Harneet Kaur stepped out of the iron gate of her house in Jawahar Nagar just as the afternoon light began to soften.

The house behind her was far too big for one person—its rooms echoing with a silence that had learned to stay. She locked the gate slowly, her hands trembling not from the cold, but from weakness that had become her constant companion.

Her feet moved carefully along the familiar road, each step measured. Age had thinned her body and softened her bones; she looked like someone the wind itself could push aside. Still, she walked, because she had to.

Independence was the last thing she owned completely. The vegetable market was alive with noise—vendors calling out prices, scales clinking against metal, the smell of coriander thick in the air. In the middle of it all was Mohd Sultan’s stall, the same one she had visited every alternate day for years. He saw her before she reached the counter. “Adab, Biji,” he said gently. Harneet Kaur smiled faintly. “Adab, beta.” She pointed to the vegetables with slow, uncertain fingers. “Half a kilo of potatoes… a kilo of spinach… and two tomatoes. Only two.” Mohd Sultan picked the vegetables and placed them on the scale. “Fifty,” he said, She nodded, opened her faded purse, and counted the notes carefully. She handed them to him.

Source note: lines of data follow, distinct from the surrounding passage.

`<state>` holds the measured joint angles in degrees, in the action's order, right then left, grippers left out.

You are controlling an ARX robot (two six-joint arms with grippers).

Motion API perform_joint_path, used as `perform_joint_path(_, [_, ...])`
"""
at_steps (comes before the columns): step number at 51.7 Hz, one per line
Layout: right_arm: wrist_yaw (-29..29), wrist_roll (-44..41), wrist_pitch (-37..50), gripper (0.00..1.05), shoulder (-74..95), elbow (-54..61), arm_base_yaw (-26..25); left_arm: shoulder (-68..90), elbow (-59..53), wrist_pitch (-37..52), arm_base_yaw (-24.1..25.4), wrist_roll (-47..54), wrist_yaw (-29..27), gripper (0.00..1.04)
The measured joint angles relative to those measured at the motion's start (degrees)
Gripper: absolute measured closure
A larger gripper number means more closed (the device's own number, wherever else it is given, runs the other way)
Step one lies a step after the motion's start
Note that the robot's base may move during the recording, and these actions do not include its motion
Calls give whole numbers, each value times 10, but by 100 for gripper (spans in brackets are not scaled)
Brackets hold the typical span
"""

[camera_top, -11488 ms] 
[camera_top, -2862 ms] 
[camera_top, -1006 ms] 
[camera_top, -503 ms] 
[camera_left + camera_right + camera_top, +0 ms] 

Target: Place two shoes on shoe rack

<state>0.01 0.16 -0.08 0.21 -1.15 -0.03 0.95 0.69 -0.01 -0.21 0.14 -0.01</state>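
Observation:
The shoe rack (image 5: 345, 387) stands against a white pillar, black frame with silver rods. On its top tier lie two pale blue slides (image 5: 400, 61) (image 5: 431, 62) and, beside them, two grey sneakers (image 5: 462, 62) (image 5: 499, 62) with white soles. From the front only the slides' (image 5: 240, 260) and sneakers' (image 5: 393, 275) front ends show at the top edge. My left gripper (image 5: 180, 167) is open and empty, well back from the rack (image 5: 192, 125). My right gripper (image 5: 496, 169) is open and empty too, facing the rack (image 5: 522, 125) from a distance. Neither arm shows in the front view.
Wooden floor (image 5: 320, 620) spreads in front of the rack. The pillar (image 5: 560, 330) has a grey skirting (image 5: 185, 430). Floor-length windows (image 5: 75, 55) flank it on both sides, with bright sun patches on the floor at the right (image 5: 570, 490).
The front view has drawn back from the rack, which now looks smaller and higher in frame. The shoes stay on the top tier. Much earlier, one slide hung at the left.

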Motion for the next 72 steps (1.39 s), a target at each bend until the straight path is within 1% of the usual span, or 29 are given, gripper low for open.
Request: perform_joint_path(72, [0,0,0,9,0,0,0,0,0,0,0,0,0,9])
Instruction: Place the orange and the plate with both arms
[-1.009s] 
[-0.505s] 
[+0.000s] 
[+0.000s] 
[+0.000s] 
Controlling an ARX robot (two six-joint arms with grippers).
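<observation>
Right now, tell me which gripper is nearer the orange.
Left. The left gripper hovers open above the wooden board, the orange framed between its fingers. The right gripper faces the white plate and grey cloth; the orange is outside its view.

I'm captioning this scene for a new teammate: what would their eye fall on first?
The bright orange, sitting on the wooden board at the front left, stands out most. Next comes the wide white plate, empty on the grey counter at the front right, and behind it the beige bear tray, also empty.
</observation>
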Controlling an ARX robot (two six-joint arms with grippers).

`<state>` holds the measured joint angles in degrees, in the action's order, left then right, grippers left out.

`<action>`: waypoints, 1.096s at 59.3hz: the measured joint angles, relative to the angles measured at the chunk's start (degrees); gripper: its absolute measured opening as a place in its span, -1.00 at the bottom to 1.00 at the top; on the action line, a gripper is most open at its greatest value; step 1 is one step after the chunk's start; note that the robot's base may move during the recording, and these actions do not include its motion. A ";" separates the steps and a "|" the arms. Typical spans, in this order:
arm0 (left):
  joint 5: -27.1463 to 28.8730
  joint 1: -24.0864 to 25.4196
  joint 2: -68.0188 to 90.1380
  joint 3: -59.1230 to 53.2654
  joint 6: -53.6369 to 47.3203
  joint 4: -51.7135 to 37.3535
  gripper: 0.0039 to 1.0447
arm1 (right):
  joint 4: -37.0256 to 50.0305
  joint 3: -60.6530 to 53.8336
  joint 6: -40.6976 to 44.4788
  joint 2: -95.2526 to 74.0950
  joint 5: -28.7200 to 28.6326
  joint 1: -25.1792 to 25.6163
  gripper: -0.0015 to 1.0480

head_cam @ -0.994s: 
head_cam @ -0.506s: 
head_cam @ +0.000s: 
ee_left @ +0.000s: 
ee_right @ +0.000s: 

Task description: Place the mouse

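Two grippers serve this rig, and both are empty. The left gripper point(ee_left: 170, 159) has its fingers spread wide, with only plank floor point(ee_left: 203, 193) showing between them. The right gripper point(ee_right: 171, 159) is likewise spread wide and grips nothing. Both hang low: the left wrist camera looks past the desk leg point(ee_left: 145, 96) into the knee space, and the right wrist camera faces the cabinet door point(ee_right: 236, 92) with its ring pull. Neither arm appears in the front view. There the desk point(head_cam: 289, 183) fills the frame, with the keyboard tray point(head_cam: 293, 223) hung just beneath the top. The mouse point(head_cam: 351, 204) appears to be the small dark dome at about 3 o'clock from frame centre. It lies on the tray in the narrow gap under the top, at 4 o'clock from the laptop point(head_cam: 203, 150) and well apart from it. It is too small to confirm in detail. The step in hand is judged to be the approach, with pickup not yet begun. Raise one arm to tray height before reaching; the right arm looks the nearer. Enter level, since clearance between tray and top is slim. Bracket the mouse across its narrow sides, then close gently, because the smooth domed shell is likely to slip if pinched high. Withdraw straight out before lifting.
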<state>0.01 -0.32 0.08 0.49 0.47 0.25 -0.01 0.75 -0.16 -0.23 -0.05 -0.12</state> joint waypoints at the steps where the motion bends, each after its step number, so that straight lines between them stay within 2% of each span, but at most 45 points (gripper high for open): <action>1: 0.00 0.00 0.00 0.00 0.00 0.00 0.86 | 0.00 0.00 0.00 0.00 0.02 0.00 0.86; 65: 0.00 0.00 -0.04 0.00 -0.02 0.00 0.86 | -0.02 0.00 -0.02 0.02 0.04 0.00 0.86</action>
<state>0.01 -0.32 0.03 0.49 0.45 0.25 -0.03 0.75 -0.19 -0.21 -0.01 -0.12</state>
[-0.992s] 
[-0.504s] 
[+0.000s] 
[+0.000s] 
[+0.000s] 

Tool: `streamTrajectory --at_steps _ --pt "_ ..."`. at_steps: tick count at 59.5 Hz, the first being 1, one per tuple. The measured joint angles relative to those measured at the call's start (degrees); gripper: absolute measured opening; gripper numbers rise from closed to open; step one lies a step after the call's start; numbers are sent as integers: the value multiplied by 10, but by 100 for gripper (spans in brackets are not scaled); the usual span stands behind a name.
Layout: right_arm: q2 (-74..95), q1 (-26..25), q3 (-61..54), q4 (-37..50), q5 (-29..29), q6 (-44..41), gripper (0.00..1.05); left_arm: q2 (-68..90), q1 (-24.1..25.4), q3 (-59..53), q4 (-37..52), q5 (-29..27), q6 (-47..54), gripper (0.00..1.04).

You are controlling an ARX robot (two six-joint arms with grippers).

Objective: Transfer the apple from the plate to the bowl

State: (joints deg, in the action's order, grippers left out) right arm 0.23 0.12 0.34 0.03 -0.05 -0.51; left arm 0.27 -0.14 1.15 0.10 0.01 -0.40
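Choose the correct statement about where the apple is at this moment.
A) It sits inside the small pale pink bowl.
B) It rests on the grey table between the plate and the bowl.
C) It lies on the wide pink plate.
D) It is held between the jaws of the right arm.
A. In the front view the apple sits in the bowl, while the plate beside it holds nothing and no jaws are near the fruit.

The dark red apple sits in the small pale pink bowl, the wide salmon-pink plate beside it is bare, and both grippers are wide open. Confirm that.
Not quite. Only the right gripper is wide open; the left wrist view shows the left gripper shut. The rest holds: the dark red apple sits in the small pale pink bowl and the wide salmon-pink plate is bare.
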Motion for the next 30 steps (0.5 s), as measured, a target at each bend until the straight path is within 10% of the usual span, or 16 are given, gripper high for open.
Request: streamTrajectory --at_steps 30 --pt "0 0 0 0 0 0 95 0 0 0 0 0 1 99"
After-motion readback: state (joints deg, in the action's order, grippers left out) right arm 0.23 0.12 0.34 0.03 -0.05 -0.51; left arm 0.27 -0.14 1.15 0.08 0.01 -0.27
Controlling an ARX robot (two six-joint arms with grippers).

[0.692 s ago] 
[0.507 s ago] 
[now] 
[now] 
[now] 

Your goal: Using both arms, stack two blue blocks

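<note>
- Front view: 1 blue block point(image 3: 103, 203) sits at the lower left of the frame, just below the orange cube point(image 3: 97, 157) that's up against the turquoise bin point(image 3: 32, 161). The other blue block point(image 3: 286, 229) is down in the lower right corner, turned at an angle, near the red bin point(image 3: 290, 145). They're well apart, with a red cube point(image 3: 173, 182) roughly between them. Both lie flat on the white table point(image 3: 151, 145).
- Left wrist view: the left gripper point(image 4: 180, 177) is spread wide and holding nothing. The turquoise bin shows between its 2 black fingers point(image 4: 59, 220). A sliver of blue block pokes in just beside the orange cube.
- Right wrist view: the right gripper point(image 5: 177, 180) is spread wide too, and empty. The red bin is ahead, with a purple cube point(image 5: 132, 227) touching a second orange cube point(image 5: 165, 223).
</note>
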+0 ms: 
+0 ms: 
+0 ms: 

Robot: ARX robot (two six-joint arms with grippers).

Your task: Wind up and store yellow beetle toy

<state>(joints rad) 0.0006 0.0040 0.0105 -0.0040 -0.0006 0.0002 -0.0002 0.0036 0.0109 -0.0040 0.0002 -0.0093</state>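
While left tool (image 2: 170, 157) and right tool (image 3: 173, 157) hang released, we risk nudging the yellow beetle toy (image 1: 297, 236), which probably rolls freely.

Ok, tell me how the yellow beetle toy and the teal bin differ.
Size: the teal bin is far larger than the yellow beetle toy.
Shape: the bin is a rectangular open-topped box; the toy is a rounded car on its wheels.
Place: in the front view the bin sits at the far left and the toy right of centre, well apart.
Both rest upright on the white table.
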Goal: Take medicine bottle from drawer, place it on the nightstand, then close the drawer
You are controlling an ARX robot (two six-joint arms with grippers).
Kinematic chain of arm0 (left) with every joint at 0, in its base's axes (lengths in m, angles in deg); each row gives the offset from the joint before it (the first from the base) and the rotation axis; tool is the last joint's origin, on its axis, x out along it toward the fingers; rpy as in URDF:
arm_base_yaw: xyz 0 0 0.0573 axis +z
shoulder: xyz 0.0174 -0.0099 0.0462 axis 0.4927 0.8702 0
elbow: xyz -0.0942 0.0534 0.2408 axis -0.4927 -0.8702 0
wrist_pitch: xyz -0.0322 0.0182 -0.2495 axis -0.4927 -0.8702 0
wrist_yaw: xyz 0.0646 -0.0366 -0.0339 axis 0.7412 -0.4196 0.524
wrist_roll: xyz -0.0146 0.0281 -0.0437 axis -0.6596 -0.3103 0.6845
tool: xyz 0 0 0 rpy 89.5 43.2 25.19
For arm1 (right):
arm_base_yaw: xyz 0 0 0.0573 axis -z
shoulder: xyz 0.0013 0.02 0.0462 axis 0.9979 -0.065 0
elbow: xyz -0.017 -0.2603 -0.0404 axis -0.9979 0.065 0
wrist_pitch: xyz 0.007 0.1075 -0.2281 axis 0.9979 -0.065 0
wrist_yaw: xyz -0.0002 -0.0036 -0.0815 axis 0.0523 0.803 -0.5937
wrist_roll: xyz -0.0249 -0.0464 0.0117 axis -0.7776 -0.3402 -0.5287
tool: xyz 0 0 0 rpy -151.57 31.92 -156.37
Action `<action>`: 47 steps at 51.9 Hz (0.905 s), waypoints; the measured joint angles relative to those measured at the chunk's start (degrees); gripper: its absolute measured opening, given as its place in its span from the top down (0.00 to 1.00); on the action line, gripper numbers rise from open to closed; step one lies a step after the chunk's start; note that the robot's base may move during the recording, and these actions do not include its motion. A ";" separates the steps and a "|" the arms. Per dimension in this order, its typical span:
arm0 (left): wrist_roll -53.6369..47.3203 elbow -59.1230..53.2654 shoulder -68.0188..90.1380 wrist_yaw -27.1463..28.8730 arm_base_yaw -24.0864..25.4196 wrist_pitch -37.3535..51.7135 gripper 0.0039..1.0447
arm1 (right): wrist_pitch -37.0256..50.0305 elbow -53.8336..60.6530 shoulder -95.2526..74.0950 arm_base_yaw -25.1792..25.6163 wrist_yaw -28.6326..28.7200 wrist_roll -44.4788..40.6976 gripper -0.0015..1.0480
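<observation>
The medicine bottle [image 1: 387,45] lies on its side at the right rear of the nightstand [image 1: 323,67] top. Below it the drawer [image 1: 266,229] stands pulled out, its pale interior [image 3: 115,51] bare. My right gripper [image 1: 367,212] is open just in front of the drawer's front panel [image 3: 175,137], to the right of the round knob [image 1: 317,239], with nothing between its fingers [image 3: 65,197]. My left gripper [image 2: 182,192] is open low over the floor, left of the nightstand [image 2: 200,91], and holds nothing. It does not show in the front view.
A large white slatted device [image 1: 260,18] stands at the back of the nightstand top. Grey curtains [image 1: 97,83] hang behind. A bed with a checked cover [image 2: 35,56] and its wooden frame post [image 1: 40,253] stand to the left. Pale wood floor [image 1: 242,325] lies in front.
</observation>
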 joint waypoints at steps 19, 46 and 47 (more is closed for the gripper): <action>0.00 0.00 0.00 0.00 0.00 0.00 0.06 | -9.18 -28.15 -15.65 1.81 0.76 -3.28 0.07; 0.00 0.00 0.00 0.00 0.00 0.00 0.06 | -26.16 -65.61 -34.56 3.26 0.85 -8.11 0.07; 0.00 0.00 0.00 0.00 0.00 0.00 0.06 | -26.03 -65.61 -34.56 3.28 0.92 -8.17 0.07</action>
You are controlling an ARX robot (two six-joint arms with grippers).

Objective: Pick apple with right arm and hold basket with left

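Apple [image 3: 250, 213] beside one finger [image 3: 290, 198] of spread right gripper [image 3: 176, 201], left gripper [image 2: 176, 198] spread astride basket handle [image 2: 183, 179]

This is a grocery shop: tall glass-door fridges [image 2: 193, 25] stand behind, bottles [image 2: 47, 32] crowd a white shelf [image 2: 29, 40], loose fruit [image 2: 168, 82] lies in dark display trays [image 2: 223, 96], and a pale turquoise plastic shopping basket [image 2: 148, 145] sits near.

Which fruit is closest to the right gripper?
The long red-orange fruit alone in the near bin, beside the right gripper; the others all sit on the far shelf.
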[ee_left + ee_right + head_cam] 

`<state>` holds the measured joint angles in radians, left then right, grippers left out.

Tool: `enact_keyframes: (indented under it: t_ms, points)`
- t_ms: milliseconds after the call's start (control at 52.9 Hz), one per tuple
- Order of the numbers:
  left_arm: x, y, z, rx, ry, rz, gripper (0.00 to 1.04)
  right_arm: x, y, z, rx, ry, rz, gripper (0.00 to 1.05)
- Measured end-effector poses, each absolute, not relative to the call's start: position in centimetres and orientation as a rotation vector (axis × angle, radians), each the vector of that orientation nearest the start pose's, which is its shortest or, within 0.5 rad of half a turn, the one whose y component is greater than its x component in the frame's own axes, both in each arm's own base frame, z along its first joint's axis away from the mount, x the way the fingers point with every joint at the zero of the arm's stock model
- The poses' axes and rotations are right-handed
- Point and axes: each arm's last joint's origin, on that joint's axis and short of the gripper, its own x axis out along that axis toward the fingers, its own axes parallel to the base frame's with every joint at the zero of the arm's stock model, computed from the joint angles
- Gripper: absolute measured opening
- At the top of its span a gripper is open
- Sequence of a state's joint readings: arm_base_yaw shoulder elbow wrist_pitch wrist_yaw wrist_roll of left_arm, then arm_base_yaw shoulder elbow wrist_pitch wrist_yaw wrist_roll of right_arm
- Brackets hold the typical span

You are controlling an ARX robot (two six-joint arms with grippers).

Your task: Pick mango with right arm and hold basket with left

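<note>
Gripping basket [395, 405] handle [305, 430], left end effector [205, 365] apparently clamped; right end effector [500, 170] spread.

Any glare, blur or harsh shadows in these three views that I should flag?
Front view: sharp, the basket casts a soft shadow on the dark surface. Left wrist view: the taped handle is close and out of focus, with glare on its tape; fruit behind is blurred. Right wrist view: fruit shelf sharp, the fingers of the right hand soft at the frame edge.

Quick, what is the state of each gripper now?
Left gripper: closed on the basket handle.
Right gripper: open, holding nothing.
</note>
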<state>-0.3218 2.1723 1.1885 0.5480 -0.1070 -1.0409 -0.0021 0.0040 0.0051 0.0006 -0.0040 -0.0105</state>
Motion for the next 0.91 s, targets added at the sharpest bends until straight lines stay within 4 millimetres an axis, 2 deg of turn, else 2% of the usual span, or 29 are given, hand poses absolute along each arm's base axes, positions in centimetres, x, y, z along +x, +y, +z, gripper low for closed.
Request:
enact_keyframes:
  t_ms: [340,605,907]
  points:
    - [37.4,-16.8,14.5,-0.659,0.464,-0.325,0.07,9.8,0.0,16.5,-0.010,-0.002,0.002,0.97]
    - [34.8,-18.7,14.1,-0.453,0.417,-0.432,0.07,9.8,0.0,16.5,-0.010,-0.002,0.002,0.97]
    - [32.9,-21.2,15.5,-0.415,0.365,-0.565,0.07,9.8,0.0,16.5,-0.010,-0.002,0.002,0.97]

He wrapped the vegetables together and placed them in a bag before handing it to her. “Take care, Biji” he said. She took the bag. “Waheguru rakhe, beta.” The walk back felt longer. The road stretched, the house waited. When she reached her gate, she paused, catching her breath. For a moment, she looked at the vegetables in her hand, then at the gate, as if deciding which required more effort. Inside, the house swallowed her again with its silence. Harneet Kaur placed the vegetables on the kitchen counter and sat down on the edge of a chair. The clock ticked. The walls watched. Somewhere in the distance, life was happening—but here, in Jawahar Nagar, an old woman lived alone between market visits and memories.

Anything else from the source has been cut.